-- Task description --
Print, exactly as they stand, the lines below from the one that has "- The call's" to the one that has "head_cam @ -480", inclusive, leaving out the pictures.

-- Materials provided --
+-------+
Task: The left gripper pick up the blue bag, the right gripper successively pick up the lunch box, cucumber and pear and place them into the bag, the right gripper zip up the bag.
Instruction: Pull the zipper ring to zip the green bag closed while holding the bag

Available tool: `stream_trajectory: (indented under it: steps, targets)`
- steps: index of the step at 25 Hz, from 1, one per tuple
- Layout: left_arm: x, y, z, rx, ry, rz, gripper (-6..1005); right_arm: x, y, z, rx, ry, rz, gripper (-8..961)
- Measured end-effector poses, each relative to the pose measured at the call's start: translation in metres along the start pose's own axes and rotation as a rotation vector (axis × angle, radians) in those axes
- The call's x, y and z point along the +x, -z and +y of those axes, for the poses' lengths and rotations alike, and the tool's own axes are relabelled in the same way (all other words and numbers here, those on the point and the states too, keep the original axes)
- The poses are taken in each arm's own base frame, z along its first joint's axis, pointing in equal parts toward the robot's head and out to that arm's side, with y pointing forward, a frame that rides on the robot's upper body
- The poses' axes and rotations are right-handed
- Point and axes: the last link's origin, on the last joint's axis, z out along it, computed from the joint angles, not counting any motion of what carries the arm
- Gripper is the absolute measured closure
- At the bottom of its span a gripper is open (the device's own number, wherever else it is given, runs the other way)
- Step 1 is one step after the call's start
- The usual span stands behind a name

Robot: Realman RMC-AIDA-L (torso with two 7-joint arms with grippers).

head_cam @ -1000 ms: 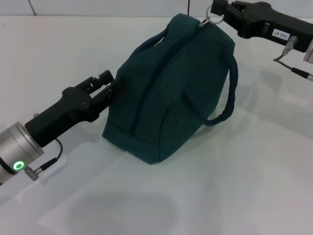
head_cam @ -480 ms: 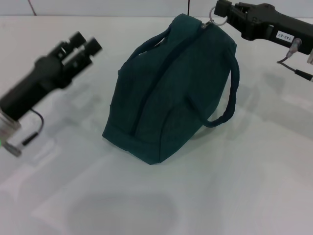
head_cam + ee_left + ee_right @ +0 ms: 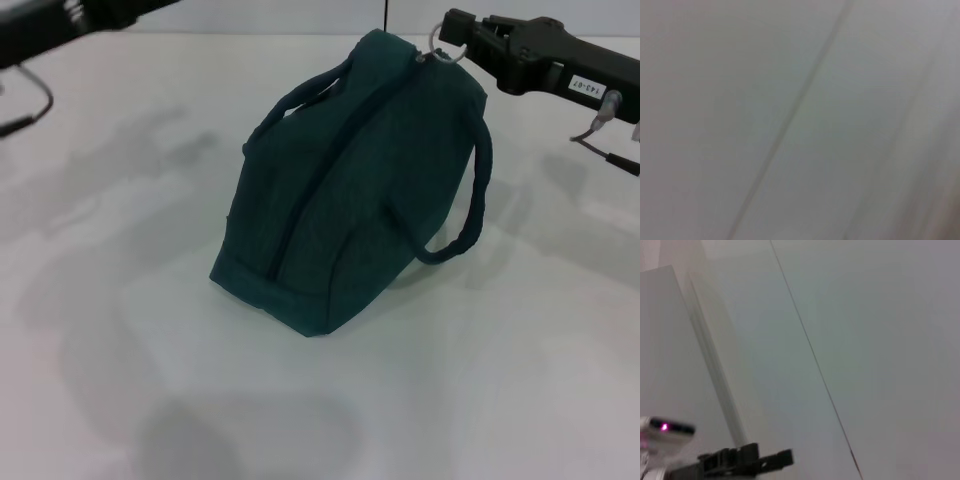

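Table (image 3: 420,400): white, bare in the near part apart from soft shadows.

Blue bag (image 3: 340,200): sits on the table mid-scene, resting on its base, bulging and rounded. The zip line along the top reads as closed from the near end right up to the far end. One carry handle (image 3: 470,200) droops on my right side; the other arches over the top on the left.

Lunch box, cucumber, pear: none on the table in the head view. My guess is they are inside the bag, given how full it looks, but I cannot see in.

Zip pull ring (image 3: 444,42): metal ring at the far top corner of the bag, at the end of the zip track.

Right gripper (image 3: 455,28): at the far right, tip at the ring. It looks to be pinching or hooking the ring, but the fingertips overlap it, so I cannot tell for sure how my jaws stand.

Left gripper (image 3: 60,15): far left corner, high and well apart from the bag, holding nothing I can see. Only a sliver of it shows, so jaw state unknown. Its wrist view shows only a blank grey surface.

Progress: judged near the end. The packing appears done and the zip appears run to its stop.

Left to do: let go of the ring and draw my right arm clear.
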Motion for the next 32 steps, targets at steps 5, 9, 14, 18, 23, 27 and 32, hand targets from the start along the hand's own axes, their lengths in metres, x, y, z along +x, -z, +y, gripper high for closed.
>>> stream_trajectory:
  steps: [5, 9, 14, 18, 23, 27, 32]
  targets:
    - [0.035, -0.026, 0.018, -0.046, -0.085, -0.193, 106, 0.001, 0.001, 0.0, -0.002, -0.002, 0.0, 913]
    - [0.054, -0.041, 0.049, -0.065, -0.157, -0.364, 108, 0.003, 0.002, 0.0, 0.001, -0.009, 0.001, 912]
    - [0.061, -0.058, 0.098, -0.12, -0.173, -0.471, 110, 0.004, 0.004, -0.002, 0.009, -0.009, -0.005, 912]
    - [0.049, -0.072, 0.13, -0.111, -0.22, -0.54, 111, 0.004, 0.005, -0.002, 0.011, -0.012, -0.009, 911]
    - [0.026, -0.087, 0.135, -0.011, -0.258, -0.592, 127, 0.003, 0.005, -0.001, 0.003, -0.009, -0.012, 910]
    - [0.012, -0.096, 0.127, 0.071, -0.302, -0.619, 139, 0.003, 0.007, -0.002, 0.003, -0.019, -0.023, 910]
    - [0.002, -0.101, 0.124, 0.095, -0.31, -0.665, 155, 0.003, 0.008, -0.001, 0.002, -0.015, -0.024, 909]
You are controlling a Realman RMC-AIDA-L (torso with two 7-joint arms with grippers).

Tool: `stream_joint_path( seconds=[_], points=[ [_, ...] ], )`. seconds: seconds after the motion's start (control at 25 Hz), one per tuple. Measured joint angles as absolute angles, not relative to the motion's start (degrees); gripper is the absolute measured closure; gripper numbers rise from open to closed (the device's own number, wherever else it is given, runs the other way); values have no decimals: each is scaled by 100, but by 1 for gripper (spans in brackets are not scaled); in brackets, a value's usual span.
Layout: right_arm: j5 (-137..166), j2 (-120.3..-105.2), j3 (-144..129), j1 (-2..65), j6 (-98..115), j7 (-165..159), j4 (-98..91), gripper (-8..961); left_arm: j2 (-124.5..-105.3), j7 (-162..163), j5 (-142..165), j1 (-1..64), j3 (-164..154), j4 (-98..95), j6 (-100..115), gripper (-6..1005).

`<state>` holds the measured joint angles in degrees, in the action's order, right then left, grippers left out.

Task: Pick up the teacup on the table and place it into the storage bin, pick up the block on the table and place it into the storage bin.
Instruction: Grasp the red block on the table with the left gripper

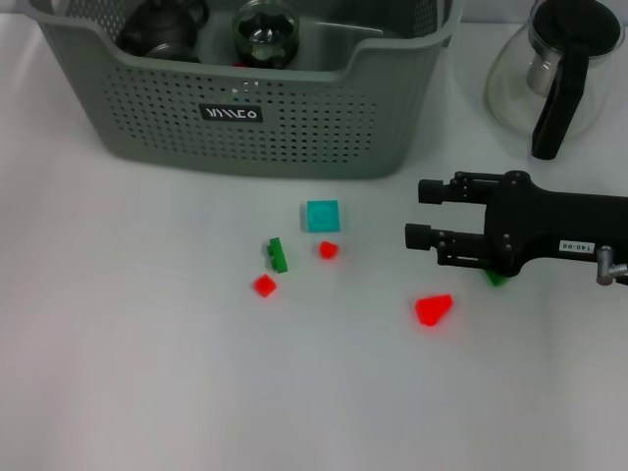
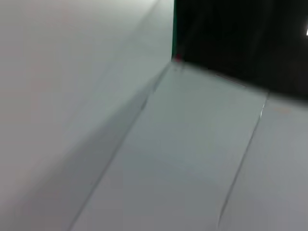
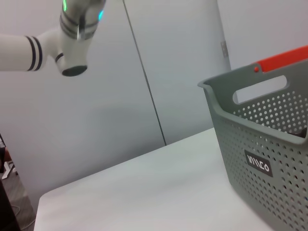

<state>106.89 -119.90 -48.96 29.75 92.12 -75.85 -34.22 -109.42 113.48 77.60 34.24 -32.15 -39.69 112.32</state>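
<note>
The storage bin (image 1: 294, 128), grey-green with perforated walls and a black label, stands at the back of the table; it also shows in the right wrist view (image 3: 255, 139). Two dark rounded vessels (image 1: 162, 29) (image 1: 265, 34) lie inside it. No teacup stands on the table. Several small blocks lie in front of the bin: a teal block (image 1: 322, 215), a green one (image 1: 279, 255), small red ones (image 1: 328, 249) (image 1: 264, 286) and a larger red one (image 1: 433, 309). My right gripper (image 1: 420, 213) is open and empty, its fingers pointing toward the teal block from the right. The left gripper is out of view.
A glass carafe with a black handle (image 1: 559, 69) stands at the back right. Another green block (image 1: 496, 279) is partly hidden under my right gripper. A white arm segment with black stripes (image 3: 72, 43) hangs high in the right wrist view.
</note>
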Motion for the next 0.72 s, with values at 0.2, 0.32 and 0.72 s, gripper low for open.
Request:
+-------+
-- Reply --
- The call's x, y and z point along the +x, -z and +y of those axes, for the poses' lengths and rotations alike, and the tool's own axes are relabelled in the same way (all other words and numbers here, those on the point and the states too, keep the original axes)
- The poses are taken in each arm's own base frame, z along its first joint's axis, pointing in equal parts toward the robot's head and out to that arm's side, with y pointing forward, a frame that rides on the robot's upper body
- The poses' axes and rotations are right-handed
- Point and axes: the last link's origin, on the last joint's axis, z out along it, computed from the joint angles, not counting any motion of what carries the arm
- Gripper is the absolute measured closure
- At the bottom of its span a gripper is open (the device's own number, wherever else it is given, runs the other way)
- Step 1 is one step after the call's start
- The usual span stands behind a name

Robot: Realman RMC-AIDA-L (torso with two 7-joint arms with grippers).

head_cam @ -1000 ms: 
head_cam @ -480 ms: 

That finishes the exercise, with nothing more to add.